PSUs granted on or before the Separation Date which would have vested during the twelve (12) month period following the Separation Date, such PSUs vesting on a time basis shall be accelerated and payable as soon as administratively practicable after the effective date of this release agreement as determined by the Company in its discretion. PSUs that are vested subject to performance conditions shall remain subject to such performance conditions and paid after the end of the performance period at the value determined under the applicable performance plan; but in no event later than March 15, 2026. All other equity awards granted to Employee prior to the Separation Date, but with a vest date or performance measurement date subsequent to March 15, 2026, shall be forfeited.
RSU and PSU grants are outlined in Exhibit A.

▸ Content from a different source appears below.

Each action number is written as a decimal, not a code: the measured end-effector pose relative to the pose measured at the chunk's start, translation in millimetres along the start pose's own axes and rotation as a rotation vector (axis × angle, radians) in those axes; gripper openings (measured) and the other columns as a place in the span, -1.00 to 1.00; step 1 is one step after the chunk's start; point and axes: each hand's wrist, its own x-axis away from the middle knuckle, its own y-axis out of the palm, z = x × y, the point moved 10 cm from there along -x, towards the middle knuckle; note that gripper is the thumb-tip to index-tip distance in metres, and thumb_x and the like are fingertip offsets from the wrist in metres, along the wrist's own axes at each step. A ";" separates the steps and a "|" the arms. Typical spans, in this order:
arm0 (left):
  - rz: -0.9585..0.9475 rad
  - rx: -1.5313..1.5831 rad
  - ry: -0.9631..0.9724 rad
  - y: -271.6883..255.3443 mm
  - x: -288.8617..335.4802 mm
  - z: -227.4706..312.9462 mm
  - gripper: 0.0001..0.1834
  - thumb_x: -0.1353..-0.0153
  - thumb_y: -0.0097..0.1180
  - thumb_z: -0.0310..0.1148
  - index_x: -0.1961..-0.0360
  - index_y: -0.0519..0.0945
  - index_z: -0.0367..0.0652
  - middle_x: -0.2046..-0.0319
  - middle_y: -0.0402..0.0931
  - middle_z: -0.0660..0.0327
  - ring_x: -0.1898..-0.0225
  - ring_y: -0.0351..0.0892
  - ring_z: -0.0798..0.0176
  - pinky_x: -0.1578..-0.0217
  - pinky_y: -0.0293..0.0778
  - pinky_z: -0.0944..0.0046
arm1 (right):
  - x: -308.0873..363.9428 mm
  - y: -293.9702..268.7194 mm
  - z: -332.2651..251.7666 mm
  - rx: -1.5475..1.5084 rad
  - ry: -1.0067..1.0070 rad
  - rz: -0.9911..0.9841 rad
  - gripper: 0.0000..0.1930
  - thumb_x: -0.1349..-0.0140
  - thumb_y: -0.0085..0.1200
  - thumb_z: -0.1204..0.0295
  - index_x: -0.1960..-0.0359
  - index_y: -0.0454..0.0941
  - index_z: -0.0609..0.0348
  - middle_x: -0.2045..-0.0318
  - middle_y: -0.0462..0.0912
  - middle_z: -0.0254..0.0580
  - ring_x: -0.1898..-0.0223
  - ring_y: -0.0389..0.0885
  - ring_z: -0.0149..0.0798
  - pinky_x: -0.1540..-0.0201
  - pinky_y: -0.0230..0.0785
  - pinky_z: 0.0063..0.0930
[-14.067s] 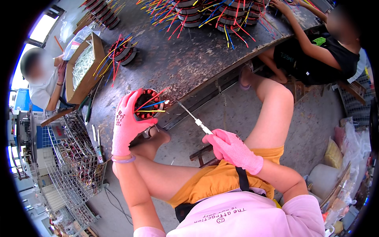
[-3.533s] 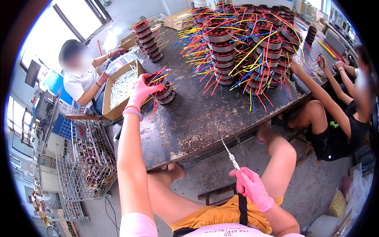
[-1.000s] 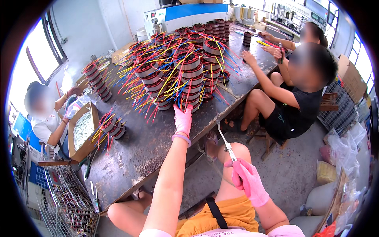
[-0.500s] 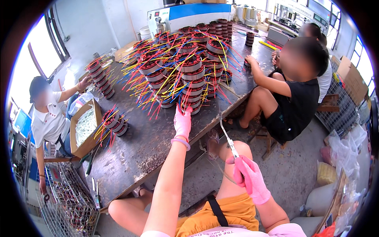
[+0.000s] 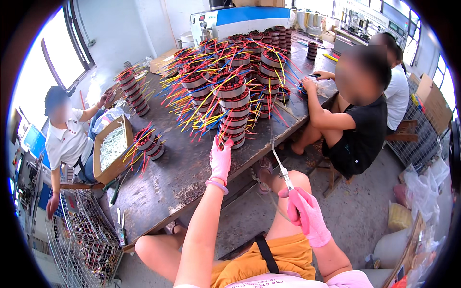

(4) COBRA Allowance: The Company will provide a lump sum payment in a gross amount of $39,190.65, which is equivalent to twelve (12) months of COBRA coverage (the “COBRA Allowance”) that Employee may use to purchase insurance or to use as Employee otherwise determines. Payment of the COBRA Allowance will be made within ten (10) business days after the Agreement becomes effective (see Section F.(9), ADEA Effective Date). The COBRA Allowance will be subject to deductions for state and federal income taxes, FICA, etc. as the Company determines appropriate.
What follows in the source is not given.